4. A foxing-like band must be applied or molded at the sole and must overlap the upper.

5. A foxing-like band must encircle or substantially encircle the entire shoe.

6. A foxing-like band may be attached by any means.

7. Unit molded footwear is considered to have a foxing- like band if a vertical overlap of 1/4 inch or more exists from where the upper and the outsole initially meet, measured on a vertical plane. If this vertical overlap is less than 1/4 inch, such footwear is presumed not to have a foxing-like band.

In HRL 072551 dated August 29, 1983, Customs ruled that certain slip-on shoes with fabric uppers and "rolled soles" possessed a foxing-like band.
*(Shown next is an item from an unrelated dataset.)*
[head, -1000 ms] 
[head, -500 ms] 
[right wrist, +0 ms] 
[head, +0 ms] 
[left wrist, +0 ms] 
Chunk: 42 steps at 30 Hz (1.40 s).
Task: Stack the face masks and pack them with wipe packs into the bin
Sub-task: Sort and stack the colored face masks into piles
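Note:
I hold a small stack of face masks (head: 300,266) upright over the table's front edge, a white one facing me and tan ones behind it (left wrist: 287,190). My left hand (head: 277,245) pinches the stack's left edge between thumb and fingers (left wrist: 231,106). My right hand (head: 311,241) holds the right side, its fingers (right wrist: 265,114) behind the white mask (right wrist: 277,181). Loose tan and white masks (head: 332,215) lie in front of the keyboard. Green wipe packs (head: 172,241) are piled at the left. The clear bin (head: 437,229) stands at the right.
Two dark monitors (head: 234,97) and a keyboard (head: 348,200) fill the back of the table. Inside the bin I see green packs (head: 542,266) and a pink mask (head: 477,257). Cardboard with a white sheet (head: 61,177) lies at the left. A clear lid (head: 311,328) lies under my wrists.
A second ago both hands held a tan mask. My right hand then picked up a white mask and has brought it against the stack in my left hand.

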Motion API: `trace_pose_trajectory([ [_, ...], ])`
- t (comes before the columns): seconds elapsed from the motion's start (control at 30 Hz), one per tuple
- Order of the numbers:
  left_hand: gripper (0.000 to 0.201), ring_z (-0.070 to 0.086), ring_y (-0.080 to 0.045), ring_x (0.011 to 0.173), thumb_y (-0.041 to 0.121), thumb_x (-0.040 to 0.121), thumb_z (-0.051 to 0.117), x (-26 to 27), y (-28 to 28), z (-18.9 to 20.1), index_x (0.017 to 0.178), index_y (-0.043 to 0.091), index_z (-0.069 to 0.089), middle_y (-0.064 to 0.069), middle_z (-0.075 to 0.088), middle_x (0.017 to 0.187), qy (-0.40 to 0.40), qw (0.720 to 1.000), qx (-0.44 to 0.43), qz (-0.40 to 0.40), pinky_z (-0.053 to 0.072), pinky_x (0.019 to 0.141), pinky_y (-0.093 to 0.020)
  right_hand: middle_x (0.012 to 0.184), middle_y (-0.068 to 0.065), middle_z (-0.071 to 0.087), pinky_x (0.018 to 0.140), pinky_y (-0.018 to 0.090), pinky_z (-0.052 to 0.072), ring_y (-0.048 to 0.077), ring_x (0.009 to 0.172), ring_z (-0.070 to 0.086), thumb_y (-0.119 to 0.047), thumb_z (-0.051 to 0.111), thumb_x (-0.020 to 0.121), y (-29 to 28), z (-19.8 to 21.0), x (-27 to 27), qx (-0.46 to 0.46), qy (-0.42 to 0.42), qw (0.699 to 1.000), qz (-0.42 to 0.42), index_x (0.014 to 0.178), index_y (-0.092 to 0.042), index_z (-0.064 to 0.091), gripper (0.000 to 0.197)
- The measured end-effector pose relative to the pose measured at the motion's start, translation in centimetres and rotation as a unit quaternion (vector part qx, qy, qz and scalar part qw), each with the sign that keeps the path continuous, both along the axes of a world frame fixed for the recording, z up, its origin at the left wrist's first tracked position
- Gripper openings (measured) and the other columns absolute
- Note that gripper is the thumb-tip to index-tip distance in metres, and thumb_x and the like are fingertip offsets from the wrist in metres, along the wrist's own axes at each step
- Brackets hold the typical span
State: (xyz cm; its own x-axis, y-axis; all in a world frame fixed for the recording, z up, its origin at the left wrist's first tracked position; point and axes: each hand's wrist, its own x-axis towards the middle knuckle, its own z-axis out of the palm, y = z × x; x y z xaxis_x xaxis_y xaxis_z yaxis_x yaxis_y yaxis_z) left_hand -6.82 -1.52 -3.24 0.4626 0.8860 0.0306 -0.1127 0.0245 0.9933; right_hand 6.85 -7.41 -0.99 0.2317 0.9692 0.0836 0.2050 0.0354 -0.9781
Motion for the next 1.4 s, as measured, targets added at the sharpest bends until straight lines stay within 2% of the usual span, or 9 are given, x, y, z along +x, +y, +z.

In HRL 074429 dated July 24, 1984, Customs also found that the same construction on a scuba boot constituted a foxing-like band.
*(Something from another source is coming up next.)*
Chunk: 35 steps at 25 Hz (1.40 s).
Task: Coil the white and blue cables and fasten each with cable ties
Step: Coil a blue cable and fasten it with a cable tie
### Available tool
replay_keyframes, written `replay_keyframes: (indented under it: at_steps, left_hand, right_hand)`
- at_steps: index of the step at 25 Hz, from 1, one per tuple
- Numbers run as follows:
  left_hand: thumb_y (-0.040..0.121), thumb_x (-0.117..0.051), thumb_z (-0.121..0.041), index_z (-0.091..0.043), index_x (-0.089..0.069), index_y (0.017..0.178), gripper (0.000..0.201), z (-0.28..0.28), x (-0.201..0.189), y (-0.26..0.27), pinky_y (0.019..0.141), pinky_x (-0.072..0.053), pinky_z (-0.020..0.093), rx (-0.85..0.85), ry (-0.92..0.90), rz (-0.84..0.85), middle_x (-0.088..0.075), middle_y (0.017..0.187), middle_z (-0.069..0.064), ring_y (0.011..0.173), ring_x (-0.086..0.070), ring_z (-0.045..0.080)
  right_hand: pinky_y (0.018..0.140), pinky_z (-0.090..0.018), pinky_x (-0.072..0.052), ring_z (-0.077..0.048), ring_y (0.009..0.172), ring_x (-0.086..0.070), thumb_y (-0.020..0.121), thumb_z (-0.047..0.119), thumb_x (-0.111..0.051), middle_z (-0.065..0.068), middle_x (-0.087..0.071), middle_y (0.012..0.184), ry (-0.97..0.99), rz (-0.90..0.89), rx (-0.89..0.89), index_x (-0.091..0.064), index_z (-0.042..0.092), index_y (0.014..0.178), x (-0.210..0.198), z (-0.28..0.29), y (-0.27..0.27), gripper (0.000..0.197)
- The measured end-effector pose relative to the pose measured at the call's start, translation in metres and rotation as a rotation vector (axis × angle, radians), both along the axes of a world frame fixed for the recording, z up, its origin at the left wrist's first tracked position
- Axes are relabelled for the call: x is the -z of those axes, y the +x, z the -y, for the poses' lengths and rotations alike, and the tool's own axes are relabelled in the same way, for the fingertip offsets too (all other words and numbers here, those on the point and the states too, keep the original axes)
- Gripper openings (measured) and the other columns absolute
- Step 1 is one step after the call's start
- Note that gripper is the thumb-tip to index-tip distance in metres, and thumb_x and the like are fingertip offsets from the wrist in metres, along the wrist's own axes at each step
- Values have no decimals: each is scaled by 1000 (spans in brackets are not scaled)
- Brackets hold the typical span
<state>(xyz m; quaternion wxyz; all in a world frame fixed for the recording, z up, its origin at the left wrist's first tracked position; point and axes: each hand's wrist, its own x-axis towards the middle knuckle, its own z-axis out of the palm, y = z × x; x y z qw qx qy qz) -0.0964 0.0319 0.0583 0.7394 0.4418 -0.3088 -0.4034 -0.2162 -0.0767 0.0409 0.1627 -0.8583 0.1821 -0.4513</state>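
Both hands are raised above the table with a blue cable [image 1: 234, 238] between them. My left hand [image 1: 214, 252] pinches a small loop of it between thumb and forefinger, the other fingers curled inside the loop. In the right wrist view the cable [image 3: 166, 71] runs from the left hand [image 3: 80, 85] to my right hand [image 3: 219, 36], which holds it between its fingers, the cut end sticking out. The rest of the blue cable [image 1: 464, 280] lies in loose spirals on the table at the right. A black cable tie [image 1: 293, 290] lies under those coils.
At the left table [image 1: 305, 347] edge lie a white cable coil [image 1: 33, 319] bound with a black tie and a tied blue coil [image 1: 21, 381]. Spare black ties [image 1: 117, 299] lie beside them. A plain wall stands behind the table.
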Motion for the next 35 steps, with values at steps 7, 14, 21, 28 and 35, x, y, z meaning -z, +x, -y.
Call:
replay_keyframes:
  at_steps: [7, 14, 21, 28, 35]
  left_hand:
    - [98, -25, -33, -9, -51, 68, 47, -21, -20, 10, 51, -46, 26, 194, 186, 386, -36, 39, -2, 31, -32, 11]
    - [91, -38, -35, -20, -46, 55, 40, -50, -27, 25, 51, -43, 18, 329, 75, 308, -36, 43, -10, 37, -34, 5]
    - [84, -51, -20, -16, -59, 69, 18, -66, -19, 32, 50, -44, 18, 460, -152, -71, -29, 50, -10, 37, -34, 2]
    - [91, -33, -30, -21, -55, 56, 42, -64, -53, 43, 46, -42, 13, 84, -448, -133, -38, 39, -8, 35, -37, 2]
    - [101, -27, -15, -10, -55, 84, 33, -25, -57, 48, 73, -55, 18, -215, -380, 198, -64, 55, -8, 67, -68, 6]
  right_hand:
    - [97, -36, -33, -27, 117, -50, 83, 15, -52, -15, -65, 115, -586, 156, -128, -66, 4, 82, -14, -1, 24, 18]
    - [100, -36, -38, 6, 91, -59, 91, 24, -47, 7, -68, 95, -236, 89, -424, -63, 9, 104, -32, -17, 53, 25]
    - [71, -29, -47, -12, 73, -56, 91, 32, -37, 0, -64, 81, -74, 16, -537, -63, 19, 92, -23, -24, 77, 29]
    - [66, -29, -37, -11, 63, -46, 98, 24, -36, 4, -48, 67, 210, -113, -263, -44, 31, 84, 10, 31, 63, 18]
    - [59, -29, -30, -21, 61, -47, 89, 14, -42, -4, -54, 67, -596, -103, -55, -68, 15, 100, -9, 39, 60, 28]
Although the above-cited rulings were decided under the Tariff Schedules of the United States, Congress has appropriately indicated that earlier rulings must not be disregarded in applying the Harmonized Code. The conference report to the Omnibus Trade Bill, states that " . . . on a case by case basis prior decisions should be considered instructive in interpreting the HTS, particularly where the nomenclature previously interpreted in those decisions remains unchanged and no dissimilar interpretation is required by the text of the HTS." H. Rep. No. 100-576, 100th Cong., 2D Sess. 548 (1988) at 550.

Inasmuch as the sample boot has a rolled-up sole, it is considered to possess a foxing-like band. Therefore, it is classifiable under subheading 6404.19.70, HTSUS, which provides for footwear with outer soles of rubber, plastics, leather or composition leather and uppers of textile materials, footwear with outer soles of rubber or plastics, other, other, other. The applicable rate of duty for this provision is 90 cents per pair plus 37.5% ad valorem.

In Headquarters Letter (HQ) 954550 dated July 7, 1993, which was an information letter, you were advised that diving boots imported with rubber soles, without zippers or any other upper fastening are classifiable under subheading 6404.19.35, HTSUS, which provides for footwear with outer soles of rubber or plastics, other, footwear of the slip-on type, that is held to the foot without the use of laces or buckles, or other fasteners, except footwear having a foxing or foxing-like band wholly or almost wholly of rubber or plastics applied or molded at the sole and overlapping the upper, other. The applicable rate of duty for this provision is 37.5% ad valorem.

Although not all diving boots possess a foxing-like band, we believe that the diving boot which was the subject of HQ 954550 possessed a foxing-like band which precluded its classification under subheading 6404.19.35, HTSUS. As with the sample in issue, that diving boot is properly classifiable under subheading 6404.19.70, HTSUS.


Diving boot #9438 is classifiable under subheading 6404.19.70, HTSUS.